Treating Hellenism as a preordained category of relatedness, what the founding members are pleading for in this constitution is a centralization of operations for the linguistic minority to yield better political and financial returns and the desire to take a local campaign global. The aim is prolific capitalization on subsidized schemes from sources such as the EU, Greek and Italian states, and UNESCO. The second point, emerging directly from the first, is that any exploitation of the Grecanico language by associations, institutions, and individuals driven by personal interests should be emphatically avoided. It is clearly suggested in the statuto that Grecanico language and culture are the victims of predatory appropriation. What we are confronted with here is an unprecedented event in the Grecanico associazionismo (associationism) toward centralization that would impose new forms of governance regarding the financial and political future of the minority.

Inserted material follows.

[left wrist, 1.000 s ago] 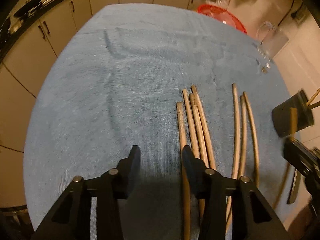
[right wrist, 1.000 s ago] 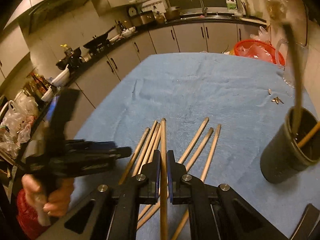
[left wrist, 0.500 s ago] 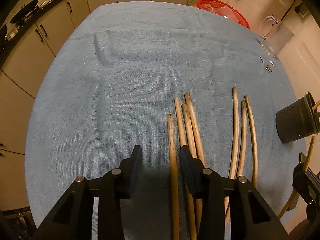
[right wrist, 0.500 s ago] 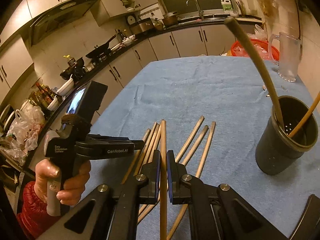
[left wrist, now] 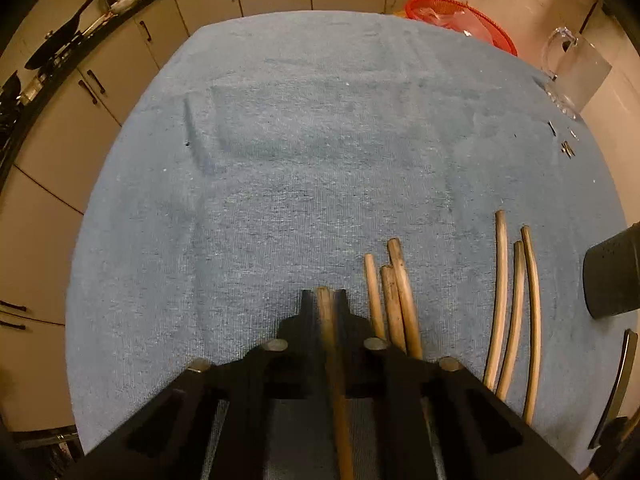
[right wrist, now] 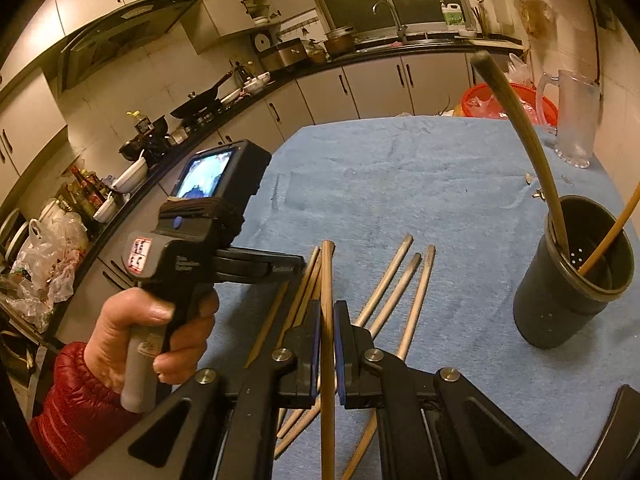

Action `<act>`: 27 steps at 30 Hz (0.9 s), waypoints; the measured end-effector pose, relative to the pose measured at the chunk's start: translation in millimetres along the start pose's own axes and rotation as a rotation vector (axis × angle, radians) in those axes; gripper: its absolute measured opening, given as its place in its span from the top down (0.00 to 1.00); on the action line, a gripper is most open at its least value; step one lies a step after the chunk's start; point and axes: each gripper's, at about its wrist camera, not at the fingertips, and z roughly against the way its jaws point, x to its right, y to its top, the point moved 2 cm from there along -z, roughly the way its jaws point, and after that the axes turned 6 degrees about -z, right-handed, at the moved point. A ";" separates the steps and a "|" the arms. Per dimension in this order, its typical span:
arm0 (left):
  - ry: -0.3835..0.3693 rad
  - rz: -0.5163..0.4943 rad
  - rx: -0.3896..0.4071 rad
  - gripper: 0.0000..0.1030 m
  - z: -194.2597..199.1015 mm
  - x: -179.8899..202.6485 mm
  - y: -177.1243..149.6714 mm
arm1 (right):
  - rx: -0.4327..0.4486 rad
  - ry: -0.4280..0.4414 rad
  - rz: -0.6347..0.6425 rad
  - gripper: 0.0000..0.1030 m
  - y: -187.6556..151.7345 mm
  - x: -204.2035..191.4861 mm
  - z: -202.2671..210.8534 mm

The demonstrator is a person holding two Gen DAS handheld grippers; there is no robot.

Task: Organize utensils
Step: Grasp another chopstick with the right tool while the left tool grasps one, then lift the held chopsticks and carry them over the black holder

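Left wrist view showed the left hand-held gripper (left wrist: 325,300) with its jaws drawn in from a wide gap a second earlier, now clamped on a single chopstick (left wrist: 329,328) that had lain at the left edge of the row on the blue towel (left wrist: 280,160) covering the tabletop. Judging by that closure, the pick was made and the stick was ready to lift toward the holder. Just to the right of its fingers lay three chopsticks (left wrist: 394,304) bunched together, and further right three curved ones (left wrist: 516,304), well apart from the bunch; the dark utensil holder (left wrist: 612,276) sat at the far right edge, cut off by the frame. Right wrist view gave what that one could not: the person's hand (right wrist: 152,336), in a red sleeve, gripping the left tool's handle to the left of the right hand-held gripper (right wrist: 327,320), which was closed on its own chopstick (right wrist: 328,280), as it had been a second before. Beyond and right of its fingers, the holder (right wrist: 572,296) stood whole, with two sticks already leaning inside it. A clear pitcher (right wrist: 576,116) stood behind the holder.
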 end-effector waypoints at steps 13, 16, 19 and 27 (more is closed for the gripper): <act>-0.096 0.059 0.393 0.93 153.4 -26.1 -59.0 | 0.191 0.057 -0.007 0.94 9.0 -7.4 49.0; -0.092 0.067 0.479 0.93 184.8 -27.9 -76.0 | 0.268 0.067 -0.001 0.94 6.9 -12.1 67.9; -0.086 0.070 0.531 0.93 209.0 -30.5 -85.7 | 0.302 0.072 0.005 0.94 5.5 -18.0 77.3; -0.082 0.070 0.575 0.93 224.6 -29.7 -90.2 | 0.330 0.078 0.016 0.94 1.9 -22.7 87.7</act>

2. I Glossama den ecchi na petheni! Ecchi na zì!GO(Our Language Will Not Die! It Will Live!)
In April 2010, in a very emotive but affirmative tone, the province councilor of the Partito Rifondazione Comunista—Federazione della Sinistra, Omar Minniti, attacked the Silvio Berlusconi government for a budget cut for the linguistic minorities recognized in Italy by the 482/1999 law. The annual amount allocated to the Greek linguistic minority had been reduced to 165,000 euros from the initially approved 460,000 euros. This amount of money was intended to cover the salaries of fifteen people employed in the eleven sportelli linguistici that operate in the province of Reggio Calabria. Closing down the sportelli, Minniti argued, would constitute the final blow to a language that is still in use by a few thousand people. That would be the ultimate chapter of a “cultural genocide” committed against the Greeks of Calabria, who constitute an important piece of national history. He went on to plead with the deputies and senators to pressure the government into reconsidering the cuts so that the Grecanici communities and civic associations would not lose their financial resources vital to maintaining “in life the flame of the Hellenophone diversity.”4
3. UNESCO and the Grecanico Language as Immaterial Patrimony for Humanity.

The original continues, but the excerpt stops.